Es verdad que parecidos niveles de polarización se están viendo en otros países del planeta, como por ejemplo Estados Unidos, pero sigue habiendo una diferencia sustancial que hace de España un sitio especialmente curioso en esto del sectarismo: debe ser el único país del mundo donde la bandera sigue siendo motivo de agria disputa, como se vio este fin de semana. Pintar una bandera de España en la boca de metro de la Plaza de España de la capital de España ha provocado un enfrentamiento entre partidarios y detractores... hasta el punto de que un grupo de gilipuertas se ha dedicado a tapar los nuevos carteles.
El ministro y su bulo
Y el ejemplo más reciente de todo esto lo vimos este mismo domingo, cuando el ministro de Transportes se permitió el lujo de acusar al Partido Popular de haberse abstenido en el referéndum de la Constitución de 1978, cuando precisamente el líder de esa formación por aquel entonces, Manuel Fraga, fue uno de los ponentes del texto y defendió su aprobación. El bulo, que no es la primera vez que circula, se extendió en redes como la pólvora, e incluso fue retuiteado por la cuenta oficial del PSOE... hasta que a las cuatro horas Ábalos, sin pedir perdón por ello, eliminó su mensaje original.

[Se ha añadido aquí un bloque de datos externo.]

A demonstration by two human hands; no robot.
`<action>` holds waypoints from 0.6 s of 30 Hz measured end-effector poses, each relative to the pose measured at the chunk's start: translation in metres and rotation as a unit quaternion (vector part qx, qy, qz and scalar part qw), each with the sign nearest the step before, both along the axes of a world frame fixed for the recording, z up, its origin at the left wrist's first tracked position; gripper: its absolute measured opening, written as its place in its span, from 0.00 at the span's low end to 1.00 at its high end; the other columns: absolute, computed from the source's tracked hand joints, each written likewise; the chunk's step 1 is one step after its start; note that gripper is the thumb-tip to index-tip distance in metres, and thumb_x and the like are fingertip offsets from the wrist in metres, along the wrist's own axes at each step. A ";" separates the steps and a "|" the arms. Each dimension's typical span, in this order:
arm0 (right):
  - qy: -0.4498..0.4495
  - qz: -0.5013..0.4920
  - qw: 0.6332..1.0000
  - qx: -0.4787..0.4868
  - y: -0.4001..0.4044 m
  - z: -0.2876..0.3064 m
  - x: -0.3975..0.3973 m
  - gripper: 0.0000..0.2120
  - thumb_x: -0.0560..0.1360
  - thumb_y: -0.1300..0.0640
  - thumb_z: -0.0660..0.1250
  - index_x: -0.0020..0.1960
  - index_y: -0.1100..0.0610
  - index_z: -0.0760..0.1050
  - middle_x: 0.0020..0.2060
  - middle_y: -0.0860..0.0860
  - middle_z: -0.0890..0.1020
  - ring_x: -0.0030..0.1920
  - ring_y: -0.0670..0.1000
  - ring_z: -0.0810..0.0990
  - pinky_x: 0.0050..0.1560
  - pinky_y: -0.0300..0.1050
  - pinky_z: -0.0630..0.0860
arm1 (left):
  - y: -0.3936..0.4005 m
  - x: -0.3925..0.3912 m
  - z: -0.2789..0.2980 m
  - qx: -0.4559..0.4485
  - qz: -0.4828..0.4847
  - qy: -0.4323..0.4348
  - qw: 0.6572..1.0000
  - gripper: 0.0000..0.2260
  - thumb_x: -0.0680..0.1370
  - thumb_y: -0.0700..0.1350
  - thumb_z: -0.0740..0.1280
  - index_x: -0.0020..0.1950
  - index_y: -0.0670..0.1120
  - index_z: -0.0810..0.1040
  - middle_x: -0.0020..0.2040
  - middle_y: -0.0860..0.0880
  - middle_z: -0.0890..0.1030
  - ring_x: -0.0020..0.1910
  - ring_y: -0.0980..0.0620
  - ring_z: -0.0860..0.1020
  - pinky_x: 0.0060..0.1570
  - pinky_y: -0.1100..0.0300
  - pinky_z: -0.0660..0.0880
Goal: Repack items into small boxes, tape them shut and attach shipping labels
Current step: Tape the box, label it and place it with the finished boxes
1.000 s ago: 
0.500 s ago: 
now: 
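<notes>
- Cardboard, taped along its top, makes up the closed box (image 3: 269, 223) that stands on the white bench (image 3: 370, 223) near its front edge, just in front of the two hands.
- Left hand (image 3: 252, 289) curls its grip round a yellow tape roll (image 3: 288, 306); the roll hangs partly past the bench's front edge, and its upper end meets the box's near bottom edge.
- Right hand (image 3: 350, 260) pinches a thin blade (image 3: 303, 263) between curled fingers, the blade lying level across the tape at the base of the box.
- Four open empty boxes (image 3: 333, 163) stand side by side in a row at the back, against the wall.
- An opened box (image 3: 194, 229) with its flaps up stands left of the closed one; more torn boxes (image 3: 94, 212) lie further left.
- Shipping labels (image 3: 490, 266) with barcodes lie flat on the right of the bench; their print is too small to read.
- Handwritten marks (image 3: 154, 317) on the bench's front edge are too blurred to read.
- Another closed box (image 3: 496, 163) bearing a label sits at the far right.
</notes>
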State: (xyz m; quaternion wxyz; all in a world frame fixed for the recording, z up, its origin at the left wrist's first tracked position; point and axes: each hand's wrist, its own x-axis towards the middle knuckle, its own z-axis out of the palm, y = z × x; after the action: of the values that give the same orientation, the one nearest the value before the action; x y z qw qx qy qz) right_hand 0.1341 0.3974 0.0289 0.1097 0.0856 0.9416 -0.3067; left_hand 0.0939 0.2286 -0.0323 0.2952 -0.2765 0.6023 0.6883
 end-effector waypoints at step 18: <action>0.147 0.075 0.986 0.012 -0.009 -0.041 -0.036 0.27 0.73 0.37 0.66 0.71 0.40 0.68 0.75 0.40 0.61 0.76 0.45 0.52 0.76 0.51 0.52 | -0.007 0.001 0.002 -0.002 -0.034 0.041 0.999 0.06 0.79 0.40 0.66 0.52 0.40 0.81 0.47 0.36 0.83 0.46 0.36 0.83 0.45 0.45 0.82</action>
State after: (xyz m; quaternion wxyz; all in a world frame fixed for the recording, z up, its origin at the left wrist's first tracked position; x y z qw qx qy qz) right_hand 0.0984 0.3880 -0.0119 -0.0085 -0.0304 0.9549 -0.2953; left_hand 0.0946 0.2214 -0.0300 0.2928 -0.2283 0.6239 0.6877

Lo grave de Ábalos no es su intento de reescribir la historia, sino la vileza con la que aprovecha la Constitución para, en vez de poner en valor el consenso que la alumbró, meter el dedo en el ojo del rival
Lo preocupante del tuit de Ábalos no es tanto su intento de reescribir la historia, sino la vileza con la que aprovecha un día tan solemne como el de la Constitución para, en vez de poner en valor el consenso y la concordia que permitieron alumbrar aquel texto hace 42 años, meter el dedo en el ojo del rival político buscando la confrontación. Eso es dar carnaza a las fieras, alimentar a los talibanes, fomentar el odio. Justo lo contrario de lo que debería hacer un responsable político.
Definitivamente, algo grave nos pasa, y es de difícil solución. Por el número de infectados, se podría decir sin temor a equivocarse que estamos ante la enfermedad más extendida hoy día entre los españoles. La covid mata a miles, sí, pero el sectarismo tiene secuestradas las mentes de millones... y eso tendrá consecuencias incalculables en un futuro no tan lejano.